A boca fala do que está cheio o coração": esse é um ditado
da sabedoria judaica que se encontra nas escrituras sagradas. Bem que
poderia ser a explicação sumária daquilo que a psicanálise tenta fazer:
ouvir o que a boca fala para chegar ao que o coração sente. Acontece
comigo. Cada texto é uma revelação do coração de quem escreve.
Pois o meu coração ficou cheio com uma coisa que me disse minha
neta Camila, de 11 anos. O que ela falou fez meu coração doer. Como
resultado, fico pensando e falando sempre a mesma coisa.
A Camila estava na sala de televisão sozinha, chorando.
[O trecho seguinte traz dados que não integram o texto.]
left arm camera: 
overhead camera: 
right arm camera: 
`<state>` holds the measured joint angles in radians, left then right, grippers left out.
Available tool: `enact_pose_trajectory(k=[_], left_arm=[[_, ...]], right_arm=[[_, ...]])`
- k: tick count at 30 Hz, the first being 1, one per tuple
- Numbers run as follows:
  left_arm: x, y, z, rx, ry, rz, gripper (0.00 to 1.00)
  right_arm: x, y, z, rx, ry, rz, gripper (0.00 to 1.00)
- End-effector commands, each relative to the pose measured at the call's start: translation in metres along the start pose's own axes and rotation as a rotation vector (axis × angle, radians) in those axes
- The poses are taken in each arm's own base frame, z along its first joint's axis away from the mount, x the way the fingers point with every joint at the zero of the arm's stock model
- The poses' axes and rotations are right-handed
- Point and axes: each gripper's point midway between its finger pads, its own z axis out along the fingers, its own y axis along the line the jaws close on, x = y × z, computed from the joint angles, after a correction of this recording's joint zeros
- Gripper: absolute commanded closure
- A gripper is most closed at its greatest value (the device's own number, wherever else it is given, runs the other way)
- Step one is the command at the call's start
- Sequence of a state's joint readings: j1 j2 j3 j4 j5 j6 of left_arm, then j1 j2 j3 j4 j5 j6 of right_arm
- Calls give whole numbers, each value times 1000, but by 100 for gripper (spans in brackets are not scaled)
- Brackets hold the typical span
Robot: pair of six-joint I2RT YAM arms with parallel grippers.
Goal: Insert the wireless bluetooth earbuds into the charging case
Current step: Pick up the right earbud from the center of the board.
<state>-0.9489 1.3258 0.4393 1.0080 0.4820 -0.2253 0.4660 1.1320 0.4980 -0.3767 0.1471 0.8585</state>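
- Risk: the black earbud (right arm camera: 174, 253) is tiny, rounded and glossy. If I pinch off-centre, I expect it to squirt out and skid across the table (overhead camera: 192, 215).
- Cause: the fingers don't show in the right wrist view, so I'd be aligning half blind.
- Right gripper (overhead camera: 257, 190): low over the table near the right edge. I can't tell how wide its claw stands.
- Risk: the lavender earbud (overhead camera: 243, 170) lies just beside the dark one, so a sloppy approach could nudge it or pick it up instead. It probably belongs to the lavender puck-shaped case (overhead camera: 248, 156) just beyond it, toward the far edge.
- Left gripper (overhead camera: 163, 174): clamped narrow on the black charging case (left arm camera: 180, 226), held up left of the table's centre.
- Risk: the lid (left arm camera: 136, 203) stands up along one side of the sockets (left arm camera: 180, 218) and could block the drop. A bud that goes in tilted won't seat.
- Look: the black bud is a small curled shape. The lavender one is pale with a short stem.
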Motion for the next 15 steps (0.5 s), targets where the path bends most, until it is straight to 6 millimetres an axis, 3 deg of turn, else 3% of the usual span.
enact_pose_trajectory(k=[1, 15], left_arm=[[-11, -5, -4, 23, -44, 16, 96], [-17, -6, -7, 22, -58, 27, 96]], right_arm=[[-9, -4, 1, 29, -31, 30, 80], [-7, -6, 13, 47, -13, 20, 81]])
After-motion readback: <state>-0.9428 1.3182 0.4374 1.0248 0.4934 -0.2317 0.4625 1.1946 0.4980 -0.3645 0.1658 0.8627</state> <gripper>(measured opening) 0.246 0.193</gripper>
Fui conversar
com ela para saber o que estava acontecendo. E foi isso que ela me
disse: "Vovô, quando eu vejo uma pessoa sofrendo, eu sofro também.
O meu coração fica com o coração dela".
Percebi que o coração da Camila conhecia aquilo que se chama
"compaixão". Compaixão, no seu sentido etimológico, quer dizer "sofrer
com". Não estou sofrendo, mas vejo uma pessoa sofrer. Aí, eu sofro com
ela. Ponho o outro dentro de mim. Esse é o sentido do amor:
ter o outro dentro da gente. O apóstolo Paulo escreveu que posso dar
tudo o que tenho aos pobres, mas, se me faltar o amor, nada serei,
porque posso dar com as mãos sem que o coração sinta.